L'insuccesso nel collocamento dei titoli pubblici portò all'esaurimento del margine di credito disponibile sul conto corrente di tesoreria. Il 10 novembre Ciampi scrisse ad Andreatta, ministro del Tesoro, per fargli presente "ai fini dei conseguenti necessari interventi, la situazione di crescente, prolungato superamento del limite massimo di debito consentito dalla legge"32. La situazione di sbilancio, infatti, poteva durare fino a venti giorni, trascorsi i quali la Banca d'Italia, per legge, avrebbe dovuto sospendere i pagamenti a valere sul conto del Tesoro.

Il governo Spadolini cadde nello stesso mese. Non furono prese contromisure e la situazione del conto di Tesoreria si aggravò ulteriormente. Si rese necessaria la richiesta di un'anticipazione straordinaria alla Banca d'Italia.

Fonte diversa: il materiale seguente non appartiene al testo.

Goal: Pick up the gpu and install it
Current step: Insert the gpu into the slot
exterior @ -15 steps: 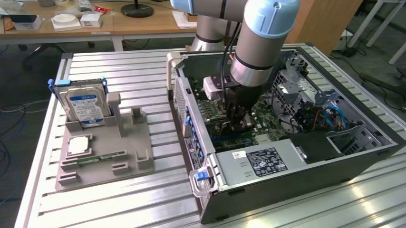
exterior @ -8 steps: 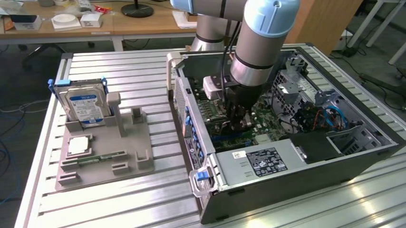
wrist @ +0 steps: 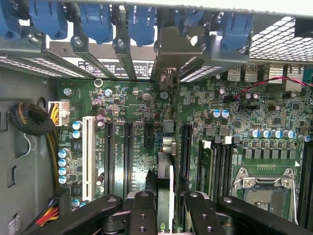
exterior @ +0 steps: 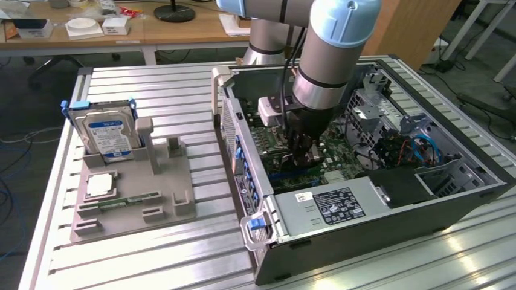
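In the wrist view the gpu point(wrist: 165, 169) shows edge-on as a thin upright card over the green motherboard point(wrist: 244, 112). It stands between two black expansion slots point(wrist: 128, 152), and its metal bracket point(wrist: 171, 46) is up against the case's rear slot openings. My gripper point(wrist: 166, 213) is shut on the card, with a black finger point(wrist: 143, 215) on each side. Whether the card sits in a slot I cannot tell. In the exterior view my gripper point(exterior: 305, 158) reaches straight down into the open computer case point(exterior: 451, 199).
On the exterior view's left, a grey holder tray point(exterior: 161, 181) carries the upright silver hard drive point(exterior: 109, 133) and a narrow green memory stick point(exterior: 129, 199). Blue retention clips point(wrist: 95, 19) line the case's rear wall. Cables point(exterior: 411, 148) and the CPU socket point(wrist: 266, 188) lie close by.
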### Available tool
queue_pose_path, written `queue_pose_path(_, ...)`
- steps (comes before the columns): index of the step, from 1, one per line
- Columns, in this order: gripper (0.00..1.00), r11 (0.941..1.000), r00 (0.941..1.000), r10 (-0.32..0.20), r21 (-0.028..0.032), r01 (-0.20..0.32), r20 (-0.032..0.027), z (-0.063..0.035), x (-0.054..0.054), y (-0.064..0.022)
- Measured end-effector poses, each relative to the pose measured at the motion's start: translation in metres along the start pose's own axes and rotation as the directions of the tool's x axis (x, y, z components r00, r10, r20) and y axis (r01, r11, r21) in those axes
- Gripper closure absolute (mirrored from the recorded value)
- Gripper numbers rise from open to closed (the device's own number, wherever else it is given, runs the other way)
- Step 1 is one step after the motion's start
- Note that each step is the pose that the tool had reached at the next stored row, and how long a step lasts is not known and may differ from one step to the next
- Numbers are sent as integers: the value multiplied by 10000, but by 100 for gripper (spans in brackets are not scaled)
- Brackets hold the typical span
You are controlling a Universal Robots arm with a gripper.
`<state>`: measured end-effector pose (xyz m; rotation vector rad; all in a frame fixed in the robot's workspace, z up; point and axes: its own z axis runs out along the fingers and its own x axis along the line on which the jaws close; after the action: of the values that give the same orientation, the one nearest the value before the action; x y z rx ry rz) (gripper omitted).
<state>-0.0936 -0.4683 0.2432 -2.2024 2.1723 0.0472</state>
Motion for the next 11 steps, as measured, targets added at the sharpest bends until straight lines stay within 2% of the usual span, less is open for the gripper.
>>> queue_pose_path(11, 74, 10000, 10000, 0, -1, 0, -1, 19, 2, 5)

Il 23 dicembre 1982, in una lettera al nuovo ministro del Tesoro, Giovanni Goria, Ciampi presentò una dettagliata ricostruzione storica delle norme che regolavano il regime di anticipazioni ordinarie e straordinarie della Banca al Tesoro. Essa implicava che l'anticipazione straordinaria non si potesse disporre con un decreto-legge e che fosse necessaria una decisione del Parlamento33.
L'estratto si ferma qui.